Want to share your content on R-bloggers? click here if you have a blog, or here if you don’t.
Continue reading: Comparison of spatial patterns in categorical raster data for overlapping regions using R
Insights and Implications
The blog post delves into methods for comparing spatial patterns on raster data, focusing on categorical raster data sets for overlapping regions. Specifically, the article used two raster datasets, the CORINE Land Cover (CLC) datasets, for the city of Tartu, Estonia, for the years 2000 and 2018 for their comparison study. Different methods have been highlighted for both non-spatial and spatial contexts.
Non-Spatial Context
In a non-spatial context, the simplest way to compare rasters is to create a binary raster indicating whether the values of the two rasters are the same or different. More detailed comparison can be obtained by using a confusion matrix, which displays the number of pixels with the same value in both rasters and the number of pixels with different values. Subsequently, single value outcomes can highlight the proportion of changed pixels.
Spatial Context
In the spatial context, the difference between a focal measure of two rasters is calculated. An example is the ‘relative mutual information’ metric, which quantifies the landscape’s clumpiness. Other approaches like using a ‘cross-entropy loss function’ were also suggested to identify the differences between two rasters. The ‘waywiser’ package is suggested for calculating various statistics from categorical data at multiple scales. Lastly, spatial association between regionalizations is recommended using the V-measure from the ‘sabre’ package.
Actionable Advice
Given the increase in data collection and recording, spatial analysis is becoming an important asset in making informed decisions. The methods outlined in the blog post provide R programmers with various ways to approach spatial pattern comparison in raster data.

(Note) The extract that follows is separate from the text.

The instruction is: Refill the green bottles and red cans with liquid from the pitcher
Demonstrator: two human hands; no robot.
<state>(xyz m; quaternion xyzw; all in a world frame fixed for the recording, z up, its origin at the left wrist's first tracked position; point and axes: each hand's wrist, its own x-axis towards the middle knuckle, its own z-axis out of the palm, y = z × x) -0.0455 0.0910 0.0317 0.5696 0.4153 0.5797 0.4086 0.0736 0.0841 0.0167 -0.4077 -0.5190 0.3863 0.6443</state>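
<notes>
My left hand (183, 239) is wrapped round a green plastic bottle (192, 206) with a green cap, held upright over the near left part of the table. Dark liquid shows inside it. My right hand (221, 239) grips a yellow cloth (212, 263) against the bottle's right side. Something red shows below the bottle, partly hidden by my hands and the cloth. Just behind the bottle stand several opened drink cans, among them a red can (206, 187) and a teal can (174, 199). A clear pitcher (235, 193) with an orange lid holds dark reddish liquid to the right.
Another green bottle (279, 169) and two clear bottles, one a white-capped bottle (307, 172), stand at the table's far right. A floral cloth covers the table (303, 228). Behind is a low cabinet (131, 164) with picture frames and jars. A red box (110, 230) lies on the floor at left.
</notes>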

For entities handling geospatial data such as environmental researchers, urban planners, and GIS professionals, it would be advisable to adopt these methods for better analysis of changes occurring over a period of time.
Developers should keep an eye on packages like ‘landscapemetrics’, ‘spatialEco’, ‘waywiser’, ‘sabre’, and ‘diffeR’ as these could prove to be crucial for spatial analysis tasks. Moreover, activities such as benchmarking these methods against one another for different spatial datasets would surely enhance efficiency and accuracy in the long term.
These methods serve as starting points and can be customized or expanded upon to suit specific use-cases. Further, the consideration of contributing to open source projects like the ‘landscapemetrics’, ‘spatialEco’, ‘waywiser’, ‘sabre’, and ‘diffeR’ packages by improving upon existing functions, adding new functionalities or dealing with known issues is highly encouraged.